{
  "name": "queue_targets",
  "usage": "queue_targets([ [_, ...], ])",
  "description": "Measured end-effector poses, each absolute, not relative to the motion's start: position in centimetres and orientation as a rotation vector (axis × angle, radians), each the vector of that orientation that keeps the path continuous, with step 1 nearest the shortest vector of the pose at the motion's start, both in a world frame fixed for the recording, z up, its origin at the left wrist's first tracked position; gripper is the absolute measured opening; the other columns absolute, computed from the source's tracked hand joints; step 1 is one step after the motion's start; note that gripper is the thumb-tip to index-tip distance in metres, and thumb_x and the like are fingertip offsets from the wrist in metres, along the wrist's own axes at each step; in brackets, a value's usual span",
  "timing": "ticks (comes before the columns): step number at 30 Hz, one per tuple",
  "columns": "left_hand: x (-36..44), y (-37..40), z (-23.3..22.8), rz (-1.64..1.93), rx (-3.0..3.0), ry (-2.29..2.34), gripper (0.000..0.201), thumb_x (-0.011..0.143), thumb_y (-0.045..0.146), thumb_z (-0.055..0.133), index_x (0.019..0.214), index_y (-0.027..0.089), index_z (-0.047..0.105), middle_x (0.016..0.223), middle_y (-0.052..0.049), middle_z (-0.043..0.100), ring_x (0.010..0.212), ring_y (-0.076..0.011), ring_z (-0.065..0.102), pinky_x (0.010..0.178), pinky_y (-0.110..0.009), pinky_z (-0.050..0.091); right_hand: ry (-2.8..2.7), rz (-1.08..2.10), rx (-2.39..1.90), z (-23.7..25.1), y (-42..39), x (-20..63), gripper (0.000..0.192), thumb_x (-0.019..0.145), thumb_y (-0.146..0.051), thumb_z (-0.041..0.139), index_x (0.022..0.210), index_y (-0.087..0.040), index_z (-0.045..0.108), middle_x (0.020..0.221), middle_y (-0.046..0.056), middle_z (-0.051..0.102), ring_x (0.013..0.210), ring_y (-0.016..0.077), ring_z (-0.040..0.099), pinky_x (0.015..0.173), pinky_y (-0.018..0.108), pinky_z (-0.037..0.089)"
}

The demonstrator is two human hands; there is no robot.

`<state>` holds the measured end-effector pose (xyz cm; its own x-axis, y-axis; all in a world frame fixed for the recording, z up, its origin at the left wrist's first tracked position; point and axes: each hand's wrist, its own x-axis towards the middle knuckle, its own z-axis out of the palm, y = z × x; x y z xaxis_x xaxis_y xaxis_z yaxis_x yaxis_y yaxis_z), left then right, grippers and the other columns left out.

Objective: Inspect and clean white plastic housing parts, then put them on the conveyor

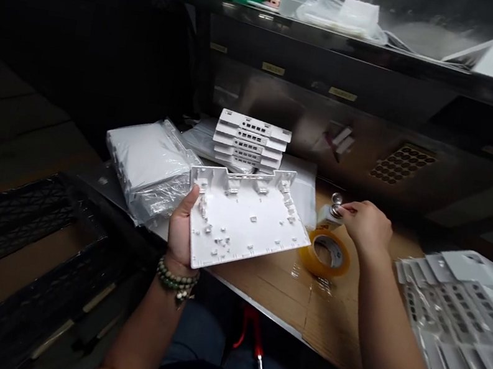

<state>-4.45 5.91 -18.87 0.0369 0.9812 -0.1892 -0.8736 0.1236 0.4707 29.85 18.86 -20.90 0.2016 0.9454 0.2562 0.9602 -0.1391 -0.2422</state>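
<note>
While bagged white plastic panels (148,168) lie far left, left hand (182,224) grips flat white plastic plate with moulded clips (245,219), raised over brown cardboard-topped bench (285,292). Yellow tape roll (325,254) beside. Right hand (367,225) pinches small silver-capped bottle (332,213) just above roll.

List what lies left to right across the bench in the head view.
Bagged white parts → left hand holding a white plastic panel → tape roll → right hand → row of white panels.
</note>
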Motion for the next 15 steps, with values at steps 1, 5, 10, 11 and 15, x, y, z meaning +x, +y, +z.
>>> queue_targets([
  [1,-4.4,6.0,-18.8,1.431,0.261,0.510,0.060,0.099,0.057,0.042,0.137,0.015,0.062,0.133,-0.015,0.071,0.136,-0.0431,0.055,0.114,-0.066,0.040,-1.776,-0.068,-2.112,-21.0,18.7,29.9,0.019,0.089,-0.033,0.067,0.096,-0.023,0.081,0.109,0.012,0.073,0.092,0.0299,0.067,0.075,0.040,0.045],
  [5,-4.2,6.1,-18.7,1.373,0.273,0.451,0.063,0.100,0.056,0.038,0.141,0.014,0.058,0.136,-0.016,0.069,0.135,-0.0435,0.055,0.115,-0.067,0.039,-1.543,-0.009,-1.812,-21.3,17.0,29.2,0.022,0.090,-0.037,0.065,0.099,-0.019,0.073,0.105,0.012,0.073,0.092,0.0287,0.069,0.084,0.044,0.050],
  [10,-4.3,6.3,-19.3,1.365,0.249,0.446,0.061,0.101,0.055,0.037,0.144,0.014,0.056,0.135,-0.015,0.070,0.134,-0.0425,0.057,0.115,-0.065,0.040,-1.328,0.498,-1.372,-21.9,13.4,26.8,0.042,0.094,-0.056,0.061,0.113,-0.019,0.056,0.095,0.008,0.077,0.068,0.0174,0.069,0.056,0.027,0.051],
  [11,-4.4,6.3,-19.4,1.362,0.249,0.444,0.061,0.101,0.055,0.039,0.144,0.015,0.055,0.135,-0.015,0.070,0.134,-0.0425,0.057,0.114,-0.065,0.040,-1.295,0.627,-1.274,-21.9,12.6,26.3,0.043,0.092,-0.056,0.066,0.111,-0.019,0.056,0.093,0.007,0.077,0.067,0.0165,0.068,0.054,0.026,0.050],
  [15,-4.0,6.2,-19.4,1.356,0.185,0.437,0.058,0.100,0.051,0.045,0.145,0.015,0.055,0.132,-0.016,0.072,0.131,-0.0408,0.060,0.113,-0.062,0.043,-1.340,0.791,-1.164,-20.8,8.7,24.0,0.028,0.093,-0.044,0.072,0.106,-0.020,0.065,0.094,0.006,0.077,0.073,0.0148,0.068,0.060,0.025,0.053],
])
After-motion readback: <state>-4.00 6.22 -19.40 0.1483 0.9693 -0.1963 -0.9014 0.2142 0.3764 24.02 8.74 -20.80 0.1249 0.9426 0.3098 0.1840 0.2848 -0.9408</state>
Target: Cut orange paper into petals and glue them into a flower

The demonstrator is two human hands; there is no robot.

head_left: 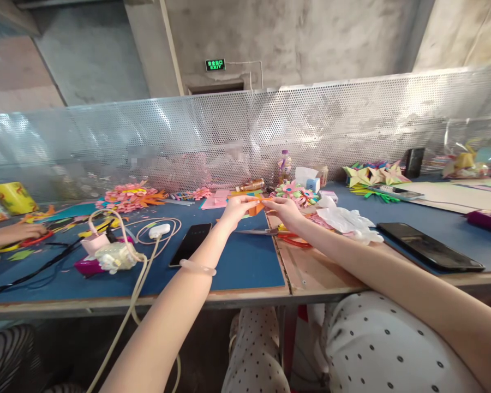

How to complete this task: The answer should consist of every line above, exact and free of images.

Answer:
{
  "name": "queue_targets",
  "usage": "queue_targets([ [_, ...], ])",
  "description": "Measured end-effector poses, each absolute, not relative to the motion's start: position in centimetres and orientation as a rotation vector (axis × angle, radians), each the vector of that orientation that keeps the path continuous, with step 1 nearest the shortest vector of the pose at the motion's start, both in a world frame fixed for the recording, z up, its origin at the left wrist's first tracked position; gripper is the absolute measured opening; the other columns absolute, computed from the source's tracked hand joints; step 1 is one step after the motion's start; note that gripper is the thumb-tip to index-tip distance in metres, and thumb_x and the like are fingertip offsets from the wrist in metres, along the wrist's own axes at each step; in brackets, a value's usual span",
  "timing": "ticks (comes before the columns): step number at 30 Hz, one per tuple",
  "columns": "left_hand: x (-36..44), y (-37..40), z (-23.3..22.8), rz (-1.64..1.93), rx (-3.0..3.0), ry (-2.29..2.34), gripper (0.000..0.201), thumb_x (-0.011..0.143), thumb_y (-0.045..0.146), thumb_z (-0.055..0.133), index_x (0.019..0.214), index_y (-0.027..0.089), index_z (-0.047..0.105), middle_x (0.016..0.223), middle_y (-0.052..0.049), middle_z (-0.043..0.100), ring_x (0.010..0.212), ring_y (-0.076..0.011), ring_z (-0.065..0.102), pinky_x (0.010..0.178), pinky_y (-0.110..0.009), pinky_z (-0.050..0.091); right_hand: ry (-2.8..2.7), rz (-1.08..2.10), rx (-2.39..1.90), z (-23.7..25.1), y (-42..39), x (-20..63), gripper (0.000..0.192), thumb_x (-0.019..0.145), thumb_y (-0.146..0.051), thumb_z (-0.041..0.139), index_x (0.022..0.210), index_y (-0.087..0.040), index_z (-0.045..0.108), middle_x (0.020..0.221), middle_y (-0.046..0.056), middle_z (-0.051..0.102), ring_x (0.013..0.210), ring_y (-0.016..0.077), ring_z (-0.040..0.099), pinky_x (0.015..0.173), pinky_y (-0.018..0.108), pinky_z (-0.037..0.089)"
}

The demonstrator is two human hands; there is no robot.

`<state>` holds the measured end-effector pose (xyz cm; its own x-axis, y-axis; all in a world frame fixed for the recording, z up, its origin at the left wrist's first tracked position; point and axes: each hand's wrist, its own x-axis towards the middle knuckle, its own z-axis out of the palm, y = z × x; x y z xaxis_x xaxis_y xaxis_z yaxis_x yaxis_y yaxis_z), left then right, grippers and the other columns left out.

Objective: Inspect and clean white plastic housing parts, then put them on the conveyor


<state>-4.45 5.91 -18.87 0.0369 0.9812 -0.1892 -0.8736 0.1236 0.4707 29.85 18.86 -20.90 0.2016 0.9454 0.2562 0.9602 -0.1391 -0.2422</state>
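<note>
While bagged white plastic panels (148,168) lie far left, left hand (182,224) grips flat white plastic plate with moulded clips (245,219), raised over brown cardboard-topped bench (285,292). Yellow tape roll (325,254) beside. Right hand (367,225) pinches small silver-capped bottle (332,213) just above roll.

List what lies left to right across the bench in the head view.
Bagged white parts → left hand holding a white plastic panel → tape roll → right hand → row of white panels.
</note>
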Motion for the next 15 steps, with values at steps 1, 5, 10, 11 and 15, x, y, z meaning +x, +y, +z.
>>> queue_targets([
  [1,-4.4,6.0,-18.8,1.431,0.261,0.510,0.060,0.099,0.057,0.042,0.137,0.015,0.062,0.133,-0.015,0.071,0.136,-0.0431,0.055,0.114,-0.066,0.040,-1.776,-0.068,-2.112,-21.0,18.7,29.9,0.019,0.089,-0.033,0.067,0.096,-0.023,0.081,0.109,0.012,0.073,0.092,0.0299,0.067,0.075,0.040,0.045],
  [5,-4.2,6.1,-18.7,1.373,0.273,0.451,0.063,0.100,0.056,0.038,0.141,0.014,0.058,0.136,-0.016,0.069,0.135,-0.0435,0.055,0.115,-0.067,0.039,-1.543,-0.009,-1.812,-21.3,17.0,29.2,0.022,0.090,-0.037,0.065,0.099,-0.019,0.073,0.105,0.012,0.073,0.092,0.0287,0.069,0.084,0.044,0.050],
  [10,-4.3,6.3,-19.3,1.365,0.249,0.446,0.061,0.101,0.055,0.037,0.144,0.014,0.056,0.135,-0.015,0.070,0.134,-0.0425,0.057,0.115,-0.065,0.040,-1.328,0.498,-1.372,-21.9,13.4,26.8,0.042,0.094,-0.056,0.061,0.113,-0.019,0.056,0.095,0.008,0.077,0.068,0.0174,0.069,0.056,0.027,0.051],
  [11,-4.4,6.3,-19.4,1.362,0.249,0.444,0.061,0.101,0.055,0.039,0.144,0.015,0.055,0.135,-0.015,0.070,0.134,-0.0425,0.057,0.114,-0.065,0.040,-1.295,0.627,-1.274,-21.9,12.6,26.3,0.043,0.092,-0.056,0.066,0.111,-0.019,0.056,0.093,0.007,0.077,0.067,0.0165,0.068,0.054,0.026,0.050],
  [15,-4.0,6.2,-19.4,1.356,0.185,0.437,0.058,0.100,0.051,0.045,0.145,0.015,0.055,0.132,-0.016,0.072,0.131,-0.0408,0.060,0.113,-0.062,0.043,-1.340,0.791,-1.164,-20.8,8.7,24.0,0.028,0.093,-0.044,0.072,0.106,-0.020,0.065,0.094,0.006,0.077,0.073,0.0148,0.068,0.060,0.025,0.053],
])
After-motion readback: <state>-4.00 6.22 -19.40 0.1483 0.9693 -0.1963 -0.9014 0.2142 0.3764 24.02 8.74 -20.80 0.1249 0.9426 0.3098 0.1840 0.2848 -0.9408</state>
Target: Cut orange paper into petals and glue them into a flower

The demonstrator is two human hands; there is no robot.

head_left: 

This answer has been written out in full.